Test various permutations of the built-in UITableViewCell styles when have multi-line text and detail, including using style-specific subclasses, style-specific reuse identifiers, numberOfLines=0 (vs n), and dequeuing-and-reusing cells vs re-allocing. Summary of observations:
- None of the built-in UITableViewCell styles handle multi-line detailTextLabel; invariably the cell height calculated by UITableViewAutomaticDimension does not take into account the multiple lines of detail and the cell is too short, causing the content to spill over the top and bottom of the cell. UITableViewCellStyleDefault ignores detailTextLabel so it is unaffected. It appears the layout rules used by UITableViewAutomaticDimension account for a multi-line textLabel, but assume the detailTextLabel is always a single line.

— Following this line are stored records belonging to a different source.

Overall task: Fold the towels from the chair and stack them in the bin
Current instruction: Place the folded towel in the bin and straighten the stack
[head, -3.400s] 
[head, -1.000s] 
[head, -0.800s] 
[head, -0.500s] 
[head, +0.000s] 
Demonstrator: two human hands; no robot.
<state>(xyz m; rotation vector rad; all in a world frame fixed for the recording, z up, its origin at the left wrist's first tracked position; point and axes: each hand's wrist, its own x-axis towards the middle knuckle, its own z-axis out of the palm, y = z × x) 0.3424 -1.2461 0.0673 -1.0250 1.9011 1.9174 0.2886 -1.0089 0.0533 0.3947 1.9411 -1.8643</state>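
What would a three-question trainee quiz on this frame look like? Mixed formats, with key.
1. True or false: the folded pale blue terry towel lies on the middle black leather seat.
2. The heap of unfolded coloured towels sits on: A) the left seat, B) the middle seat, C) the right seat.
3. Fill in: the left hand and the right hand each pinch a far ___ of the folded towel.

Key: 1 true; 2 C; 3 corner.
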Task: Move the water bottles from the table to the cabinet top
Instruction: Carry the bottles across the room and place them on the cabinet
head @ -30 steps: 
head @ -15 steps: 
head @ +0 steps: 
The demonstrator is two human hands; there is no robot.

- However, all the built-in UITableViewCell styles do appear to handle multiple lines of textLabel ok.
- numberOfLines=n, where n is the actual number of lines of text, does not consistently show all n lines of text (sic), whereas using numberOfLines=0 instead does.
- You must use style-specific subclasses, or style-specific reuseIdentifiers, when reusing different styles of cell in the same table. In particular, [cell initWithStyle:style reuseIdentifier:id] does *not* fully re-initialize the (reused) cell properly, so you may eventually get back a reused cell that is messed up; eg wrong colors for text and/or detail, wrong alignment, ...
- So long as you use style-specific reuseIdentifiers, it doesn't appear necessary to use style-specific subclasses. Note that without (custom) style-specific subclasses the [tableView dequeueReusableCellWithIdentifier:id] operation will automatically initialize any new cell it creates with the UITableViewCellStyleDefault style (!), even though you may immediately re-initialize the cell with your desired style. But, despite the previous comment, this unavoidable UITableViewCellStyleDefault pre-initialization doesn't appear to cause any problems when you re-style the cell.
Conclusion:
- numberOfLines=n doesnt do what you expect; always use numberOfLines=0 to show multiple lines. This was unexpected.
- Always use style-specific subclasses or reuseIdentifiers, because [cell initWithStyle:style reuseIdentifier:id] wont fully re-init, or 'clean', a reused cell. This was unexpected.
- You can't use any of the built-in UITableViewCellStyles to reliably display multiple lines of *detail* - you'll have to create a UITableViewCell subclass instead. This is unfortunate, because it would make UITableViewCellStyleSubtitle a lot more useful.